A line below contains "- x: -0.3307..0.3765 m", and a later one contains "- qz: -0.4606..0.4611". Repeat both, with every line between them, exactly.

[MATERIAL PROVIDED]

****************************************

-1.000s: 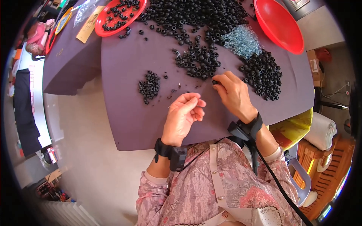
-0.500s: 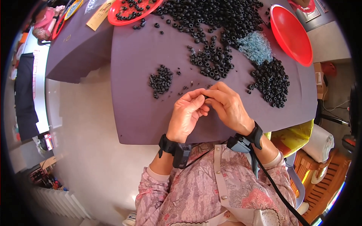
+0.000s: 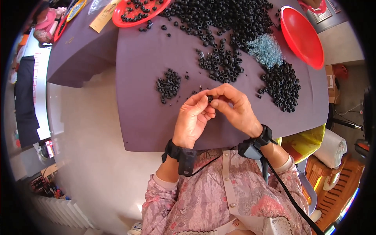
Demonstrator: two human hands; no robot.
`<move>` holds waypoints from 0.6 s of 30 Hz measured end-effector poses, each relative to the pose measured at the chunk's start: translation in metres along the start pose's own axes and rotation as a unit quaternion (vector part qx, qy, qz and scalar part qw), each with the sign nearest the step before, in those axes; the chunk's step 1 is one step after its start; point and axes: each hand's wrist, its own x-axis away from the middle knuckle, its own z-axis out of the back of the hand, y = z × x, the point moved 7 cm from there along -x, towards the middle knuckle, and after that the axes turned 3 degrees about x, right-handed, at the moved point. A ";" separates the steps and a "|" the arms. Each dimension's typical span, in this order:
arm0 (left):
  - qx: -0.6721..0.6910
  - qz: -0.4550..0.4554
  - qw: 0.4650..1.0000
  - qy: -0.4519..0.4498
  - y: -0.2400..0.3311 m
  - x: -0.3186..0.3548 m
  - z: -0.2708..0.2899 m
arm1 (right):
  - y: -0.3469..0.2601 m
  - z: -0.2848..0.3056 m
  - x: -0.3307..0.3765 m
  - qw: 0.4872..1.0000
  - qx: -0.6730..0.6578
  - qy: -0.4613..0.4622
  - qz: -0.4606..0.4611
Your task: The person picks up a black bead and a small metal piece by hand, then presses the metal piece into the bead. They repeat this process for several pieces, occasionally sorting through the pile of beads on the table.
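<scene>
Between the fingertips of both hands is a small black hollow round part [image 3: 210, 98], which looks like a cord lock. My left hand [image 3: 189, 119] pinches it from the left with thumb and forefinger. From the right, the thumb and forefinger of my right hand [image 3: 239, 111] close on the same part. Fingers cover much of it. Just beyond my hands lies a loose group of black round parts [image 3: 225, 66]. Left of it is a small pile of smaller black pieces [image 3: 169, 85]. A heap of fine bluish coils, seemingly springs [image 3: 265, 51], sits farther right.
More black round parts [image 3: 282, 88] are piled at the right. A large heap of them [image 3: 223, 15] covers the far side of the purple-grey table [image 3: 147, 125]. A red bowl [image 3: 302, 37] stands far right; a red tray of black parts [image 3: 137, 19] is far left. A yellow bag [image 3: 303, 143] hangs by the right edge.
My right hand has turned slightly and its fingers have shifted at the fingertips, so the black part now shows more. Both hands stay in about the same place.
</scene>
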 end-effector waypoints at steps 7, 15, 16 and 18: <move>-0.065 0.019 0.998 -0.009 -0.013 0.003 -0.004 | -0.009 0.013 0.007 0.988 0.135 0.002 0.075; -0.246 0.150 0.957 -0.026 -0.032 0.035 -0.020 | 0.000 0.045 0.030 0.914 0.358 0.078 0.174; -0.251 0.159 0.955 -0.024 -0.036 0.039 -0.018 | 0.003 0.047 0.031 0.914 0.357 0.081 0.177; -0.240 0.157 0.958 -0.021 -0.039 0.039 -0.018 | 0.006 0.054 0.031 0.911 0.355 0.109 0.178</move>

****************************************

[OUTPUT BELOW]
  - x: -0.3307..0.3765 m
  - qw: 0.4872..1.0000
  - qx: -0.6730..0.6578
  - qy: -0.4613..0.4622
  - qz: -0.4606..0.4611

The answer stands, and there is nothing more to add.